Species of springtail

Folsomia candida is a species of springtail in the family Isotomidae. It is found in soil in many locations around the world, having been spread inadvertently by humans. It reproduces by parthenogenesis and has been used as a model organism in research.

==Description==
Folsomia candida has an unpigmented, slender body up to 3 mm in length. The head bears a pair of four-segmented antennae and a pair of post-antennal organs but no eyespots. The dorsal part of the first thoracic segment is reduced and the posterior three abdominal segments are fused. The ventral side of the fourth abdominal segment bears a furca, used in jumping, and it is the number of bristles on this organ that distinguishes this species from others in the genus.

==Distribution and habitat==
This springtail has been called a "tramp" species as it has spread around the world in soil and in plant pots and its original distribution is unclear. It occurs in mines and caves, and in soils with a high organic content, on farms, in leaf litter in forests and on stream verges.

==Ecology==
Populations consist only of females, which reproduce by parthenogenesis. The globular white eggs take about one week to hatch at 21 °C and three weeks to reach maturity, having moulted five times. Development takes longer at lower temperatures. Adults continue to moult, doing so about 45 times during their lives, including shedding the lining of the midgut. They may live for 110 to 240 days, depending on the temperature, and each may lay about a thousand eggs. The diet consists mainly of the hyphae of fungi including grazing on root mycorrhizae.

Invertebrates living among the soil particles in underground habitats often experience raised levels of carbon dioxide, which tends to increase with depth. Researchers have found that the surface-dwelling springtail Allacma fusca can tolerate a 10% level of carbon dioxide for a few hours while in contrast, Folsomia candida, which lives deeper in the soil, can survive under the same conditions for more than six weeks.
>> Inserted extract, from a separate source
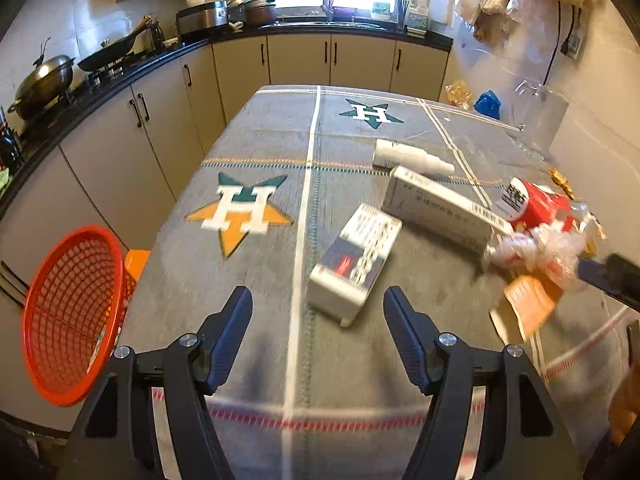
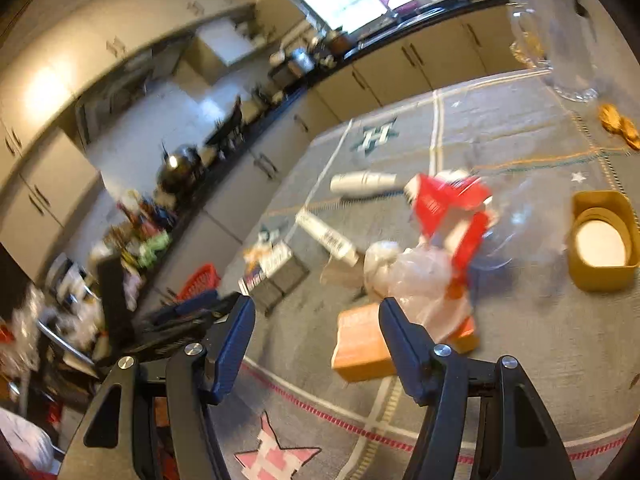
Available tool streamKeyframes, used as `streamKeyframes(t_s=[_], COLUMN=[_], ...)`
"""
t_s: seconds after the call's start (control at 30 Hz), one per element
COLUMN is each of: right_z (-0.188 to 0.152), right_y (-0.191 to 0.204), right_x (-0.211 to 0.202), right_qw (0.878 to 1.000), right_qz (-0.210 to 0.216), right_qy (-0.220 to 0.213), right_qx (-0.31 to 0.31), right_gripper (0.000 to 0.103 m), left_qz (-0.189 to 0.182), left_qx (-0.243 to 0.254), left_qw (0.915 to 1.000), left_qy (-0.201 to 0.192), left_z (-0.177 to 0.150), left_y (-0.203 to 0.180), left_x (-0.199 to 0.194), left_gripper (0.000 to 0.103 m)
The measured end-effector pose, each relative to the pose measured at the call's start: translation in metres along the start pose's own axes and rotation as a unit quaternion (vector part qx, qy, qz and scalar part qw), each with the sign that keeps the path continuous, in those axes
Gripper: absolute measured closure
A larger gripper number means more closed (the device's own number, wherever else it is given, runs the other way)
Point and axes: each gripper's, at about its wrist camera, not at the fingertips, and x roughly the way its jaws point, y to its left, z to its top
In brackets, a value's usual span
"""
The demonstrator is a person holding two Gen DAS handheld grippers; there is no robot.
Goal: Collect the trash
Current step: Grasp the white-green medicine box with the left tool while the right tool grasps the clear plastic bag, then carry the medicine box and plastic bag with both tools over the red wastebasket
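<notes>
A: Both sets of tongs gape empty, left gripper [image 1: 318, 300] over the cloth, right gripper [image 2: 316, 308] beside the orange box [image 2: 358, 344].
B: Boxes, crumpled plastic bag [image 2: 416, 276] beyond. That bag could snag neighbours.

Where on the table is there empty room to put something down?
Bare cloth lies around the orange star, between the red basket and the grey box. The right side is crowded: long white box, red packet, crumpled plastic, orange box.
</notes>
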Motion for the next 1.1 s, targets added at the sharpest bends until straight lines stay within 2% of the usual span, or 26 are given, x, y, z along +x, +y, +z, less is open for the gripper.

It is unclear whether springtails in soil are on balance beneficial to crops or disadvantageous. In the case of Folsomia candida, beneficial actions include feeding on plant-pathogenic nematodes and mites.

==Use in research==
Folsomia candida is easily kept in the laboratory where it can be maintained on granulated baker's yeast. Researchers have developed strains bred from single individuals. It has been used for over forty years to test the effects, on non-target soil invertebrates, of pesticides and soil pollutants. It has also been used as a model organism to investigate many different characteristics including cold tolerance, carbon dioxide tolerance and the effects of its grazing activities on soil fungi and mycorrhizae growing on roots. It has been used to study the processes involved in the decomposition of leaf litter, circadian rhythms, circaseptan (weekly) rhythms, the palatability and nutritious value of different plant residues and species of fungi, the effects on ageing of different environmental conditions, population dynamics and behaviour. Strains have been kept growing in cultures for upwards of five years, and excess individuals can be used as invertebrate food for other organisms kept in the laboratory.